• Your objective: In the records below, find the line holding "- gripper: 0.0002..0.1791" and the line holding "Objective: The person". Set down both, with every line between them, exactly.

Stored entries

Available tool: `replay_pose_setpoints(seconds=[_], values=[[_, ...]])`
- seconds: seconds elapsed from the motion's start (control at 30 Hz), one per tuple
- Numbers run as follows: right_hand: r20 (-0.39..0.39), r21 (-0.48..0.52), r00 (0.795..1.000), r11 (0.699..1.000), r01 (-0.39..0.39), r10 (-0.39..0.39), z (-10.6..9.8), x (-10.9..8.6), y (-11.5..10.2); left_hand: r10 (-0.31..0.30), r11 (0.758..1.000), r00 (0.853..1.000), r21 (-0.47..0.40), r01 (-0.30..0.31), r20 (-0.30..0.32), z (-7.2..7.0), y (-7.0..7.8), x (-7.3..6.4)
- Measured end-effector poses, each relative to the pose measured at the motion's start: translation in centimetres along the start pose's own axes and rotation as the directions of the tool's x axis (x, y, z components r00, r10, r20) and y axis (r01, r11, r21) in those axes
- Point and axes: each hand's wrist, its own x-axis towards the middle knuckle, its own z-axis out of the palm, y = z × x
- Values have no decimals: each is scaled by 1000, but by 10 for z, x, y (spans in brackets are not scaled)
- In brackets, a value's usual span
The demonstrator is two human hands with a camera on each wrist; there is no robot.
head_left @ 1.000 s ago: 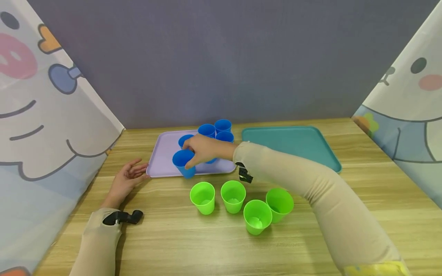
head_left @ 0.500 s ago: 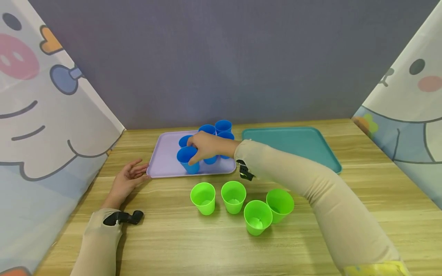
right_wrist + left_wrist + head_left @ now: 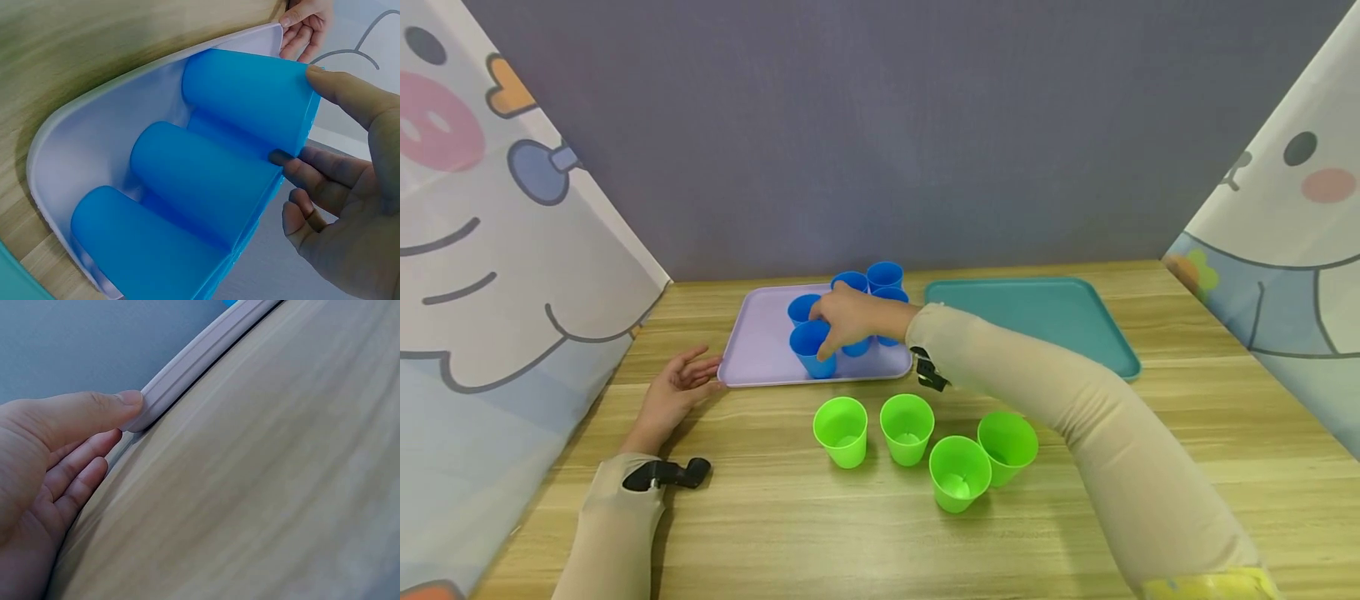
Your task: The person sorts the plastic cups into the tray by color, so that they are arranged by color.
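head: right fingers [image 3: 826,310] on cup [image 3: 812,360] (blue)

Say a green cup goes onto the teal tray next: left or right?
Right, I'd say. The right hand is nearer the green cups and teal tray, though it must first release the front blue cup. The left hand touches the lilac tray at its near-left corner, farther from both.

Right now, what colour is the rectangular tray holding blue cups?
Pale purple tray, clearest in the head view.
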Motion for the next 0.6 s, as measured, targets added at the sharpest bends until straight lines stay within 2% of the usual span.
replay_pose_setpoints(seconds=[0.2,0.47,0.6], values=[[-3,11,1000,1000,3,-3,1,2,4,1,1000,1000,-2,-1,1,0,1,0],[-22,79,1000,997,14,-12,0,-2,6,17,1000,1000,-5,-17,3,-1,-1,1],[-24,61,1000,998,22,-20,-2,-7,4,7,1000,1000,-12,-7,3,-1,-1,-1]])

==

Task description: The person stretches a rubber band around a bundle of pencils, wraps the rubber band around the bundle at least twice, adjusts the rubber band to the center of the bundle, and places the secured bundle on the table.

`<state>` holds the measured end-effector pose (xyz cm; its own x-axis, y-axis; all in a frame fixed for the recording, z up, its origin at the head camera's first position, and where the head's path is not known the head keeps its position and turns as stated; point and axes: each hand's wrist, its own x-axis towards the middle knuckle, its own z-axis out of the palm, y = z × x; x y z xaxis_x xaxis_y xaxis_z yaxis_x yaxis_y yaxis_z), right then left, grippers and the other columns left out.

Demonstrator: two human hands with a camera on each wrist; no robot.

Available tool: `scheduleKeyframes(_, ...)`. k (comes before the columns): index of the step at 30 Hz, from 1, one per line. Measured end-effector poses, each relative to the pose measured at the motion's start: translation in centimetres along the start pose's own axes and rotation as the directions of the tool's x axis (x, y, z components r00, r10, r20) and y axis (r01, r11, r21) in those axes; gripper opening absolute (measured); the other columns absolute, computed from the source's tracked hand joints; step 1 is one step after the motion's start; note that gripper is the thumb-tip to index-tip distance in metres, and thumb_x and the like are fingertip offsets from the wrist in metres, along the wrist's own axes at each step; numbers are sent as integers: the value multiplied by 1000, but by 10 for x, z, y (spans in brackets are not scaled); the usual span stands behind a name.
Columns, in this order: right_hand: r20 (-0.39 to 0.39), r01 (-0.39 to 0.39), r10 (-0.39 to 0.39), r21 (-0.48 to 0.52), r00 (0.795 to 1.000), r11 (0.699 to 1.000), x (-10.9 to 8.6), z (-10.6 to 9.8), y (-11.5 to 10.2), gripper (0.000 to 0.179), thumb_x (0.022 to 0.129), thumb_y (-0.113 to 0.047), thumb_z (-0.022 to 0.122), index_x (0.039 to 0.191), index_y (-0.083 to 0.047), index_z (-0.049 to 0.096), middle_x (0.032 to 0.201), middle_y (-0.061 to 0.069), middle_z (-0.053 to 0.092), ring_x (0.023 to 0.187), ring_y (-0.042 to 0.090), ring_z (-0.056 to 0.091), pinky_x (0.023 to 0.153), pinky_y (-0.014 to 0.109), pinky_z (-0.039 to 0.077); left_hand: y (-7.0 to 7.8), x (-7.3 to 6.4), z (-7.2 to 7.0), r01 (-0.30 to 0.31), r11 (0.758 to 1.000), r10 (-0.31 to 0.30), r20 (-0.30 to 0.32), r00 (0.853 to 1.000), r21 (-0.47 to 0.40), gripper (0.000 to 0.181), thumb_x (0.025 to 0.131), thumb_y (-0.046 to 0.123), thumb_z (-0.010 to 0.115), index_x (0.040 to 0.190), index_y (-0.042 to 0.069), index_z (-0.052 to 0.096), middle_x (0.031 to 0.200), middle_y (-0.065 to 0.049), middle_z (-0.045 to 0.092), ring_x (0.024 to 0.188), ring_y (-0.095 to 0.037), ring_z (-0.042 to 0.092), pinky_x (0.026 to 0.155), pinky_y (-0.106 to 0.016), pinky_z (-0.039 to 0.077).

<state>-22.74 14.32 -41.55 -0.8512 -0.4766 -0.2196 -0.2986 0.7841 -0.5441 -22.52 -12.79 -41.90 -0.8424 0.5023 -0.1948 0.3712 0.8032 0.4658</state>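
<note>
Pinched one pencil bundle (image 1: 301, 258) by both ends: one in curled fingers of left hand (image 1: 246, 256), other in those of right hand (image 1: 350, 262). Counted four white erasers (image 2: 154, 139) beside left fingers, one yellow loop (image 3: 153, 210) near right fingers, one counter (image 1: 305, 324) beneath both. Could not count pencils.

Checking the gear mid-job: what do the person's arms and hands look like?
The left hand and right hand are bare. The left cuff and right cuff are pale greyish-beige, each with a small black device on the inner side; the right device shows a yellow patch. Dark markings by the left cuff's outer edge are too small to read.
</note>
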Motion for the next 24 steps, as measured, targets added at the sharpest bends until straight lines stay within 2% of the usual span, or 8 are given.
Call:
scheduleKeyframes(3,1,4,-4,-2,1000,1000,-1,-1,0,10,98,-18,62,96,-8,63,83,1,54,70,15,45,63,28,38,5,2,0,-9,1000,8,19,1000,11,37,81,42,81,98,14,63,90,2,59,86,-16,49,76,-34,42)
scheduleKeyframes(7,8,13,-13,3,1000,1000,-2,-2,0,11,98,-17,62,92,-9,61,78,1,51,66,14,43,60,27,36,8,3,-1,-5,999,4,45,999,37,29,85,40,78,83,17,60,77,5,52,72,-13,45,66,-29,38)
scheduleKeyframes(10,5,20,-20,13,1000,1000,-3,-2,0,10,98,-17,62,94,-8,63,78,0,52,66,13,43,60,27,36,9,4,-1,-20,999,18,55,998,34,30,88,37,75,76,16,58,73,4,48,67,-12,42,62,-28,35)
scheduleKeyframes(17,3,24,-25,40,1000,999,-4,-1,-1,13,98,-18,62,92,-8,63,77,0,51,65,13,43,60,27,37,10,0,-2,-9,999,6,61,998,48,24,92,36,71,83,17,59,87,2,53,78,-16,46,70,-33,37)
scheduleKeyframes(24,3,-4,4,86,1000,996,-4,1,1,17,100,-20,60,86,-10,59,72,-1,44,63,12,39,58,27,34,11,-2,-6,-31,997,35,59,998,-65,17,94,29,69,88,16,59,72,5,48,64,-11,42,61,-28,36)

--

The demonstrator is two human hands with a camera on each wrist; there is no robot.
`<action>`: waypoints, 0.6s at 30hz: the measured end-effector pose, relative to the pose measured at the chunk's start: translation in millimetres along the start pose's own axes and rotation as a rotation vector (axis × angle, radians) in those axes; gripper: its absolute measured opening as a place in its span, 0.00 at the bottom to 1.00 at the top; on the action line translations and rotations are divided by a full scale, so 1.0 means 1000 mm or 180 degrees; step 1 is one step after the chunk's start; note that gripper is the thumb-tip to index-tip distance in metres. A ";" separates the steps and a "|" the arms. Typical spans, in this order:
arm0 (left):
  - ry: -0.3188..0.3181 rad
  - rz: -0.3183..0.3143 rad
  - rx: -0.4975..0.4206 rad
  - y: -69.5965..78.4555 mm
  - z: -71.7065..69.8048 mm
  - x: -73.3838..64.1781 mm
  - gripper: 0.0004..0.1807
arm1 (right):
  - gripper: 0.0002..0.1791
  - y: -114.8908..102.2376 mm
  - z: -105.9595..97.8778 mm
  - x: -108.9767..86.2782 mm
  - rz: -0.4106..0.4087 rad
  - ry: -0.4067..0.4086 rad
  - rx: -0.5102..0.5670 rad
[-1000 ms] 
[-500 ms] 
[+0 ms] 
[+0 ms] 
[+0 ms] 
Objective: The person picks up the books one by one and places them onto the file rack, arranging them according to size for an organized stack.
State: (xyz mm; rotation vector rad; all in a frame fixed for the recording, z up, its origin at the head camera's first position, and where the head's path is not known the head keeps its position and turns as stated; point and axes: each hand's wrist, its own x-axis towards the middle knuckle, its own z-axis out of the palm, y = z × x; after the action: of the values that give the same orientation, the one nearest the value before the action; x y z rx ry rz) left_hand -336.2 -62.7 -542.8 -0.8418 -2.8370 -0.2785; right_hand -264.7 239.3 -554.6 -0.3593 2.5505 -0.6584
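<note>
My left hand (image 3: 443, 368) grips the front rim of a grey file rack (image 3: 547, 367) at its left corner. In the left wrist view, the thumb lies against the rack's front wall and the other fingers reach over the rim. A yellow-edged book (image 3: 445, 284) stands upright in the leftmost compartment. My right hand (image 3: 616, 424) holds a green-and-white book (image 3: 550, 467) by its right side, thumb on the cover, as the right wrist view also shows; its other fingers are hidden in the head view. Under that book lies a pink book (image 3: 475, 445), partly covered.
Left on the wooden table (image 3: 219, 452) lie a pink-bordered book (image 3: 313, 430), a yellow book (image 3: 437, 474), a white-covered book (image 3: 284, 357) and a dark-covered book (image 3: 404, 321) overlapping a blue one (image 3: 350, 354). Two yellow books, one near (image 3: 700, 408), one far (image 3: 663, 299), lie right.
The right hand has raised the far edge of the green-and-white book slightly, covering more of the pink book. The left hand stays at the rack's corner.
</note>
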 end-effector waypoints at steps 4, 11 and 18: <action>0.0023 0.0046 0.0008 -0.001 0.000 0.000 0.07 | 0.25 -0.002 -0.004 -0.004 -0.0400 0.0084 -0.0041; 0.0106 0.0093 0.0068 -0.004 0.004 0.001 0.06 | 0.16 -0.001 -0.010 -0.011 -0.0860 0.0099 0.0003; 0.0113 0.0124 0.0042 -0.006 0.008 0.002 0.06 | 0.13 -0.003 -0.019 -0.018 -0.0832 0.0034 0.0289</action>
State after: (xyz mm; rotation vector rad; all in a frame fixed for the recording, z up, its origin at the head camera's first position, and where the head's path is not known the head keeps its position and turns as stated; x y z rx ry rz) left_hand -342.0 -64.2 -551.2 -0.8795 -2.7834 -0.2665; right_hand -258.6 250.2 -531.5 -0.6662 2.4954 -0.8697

• Exercise answer:
  - gripper: 0.0002..0.1791
  - y: -114.8908..102.2376 mm
  - z: -105.9595..97.8778 mm
  - x: -108.9767..86.2782 mm
  - rz: -0.4106..0.4087 rad
  - ry: -0.4067..0.4086 rad
  - rx: -0.5102..0.5670 rad
[-1000 ms] 
[-500 ms] 
[+0 ms] 
[+0 ms] 
[+0 ms] 
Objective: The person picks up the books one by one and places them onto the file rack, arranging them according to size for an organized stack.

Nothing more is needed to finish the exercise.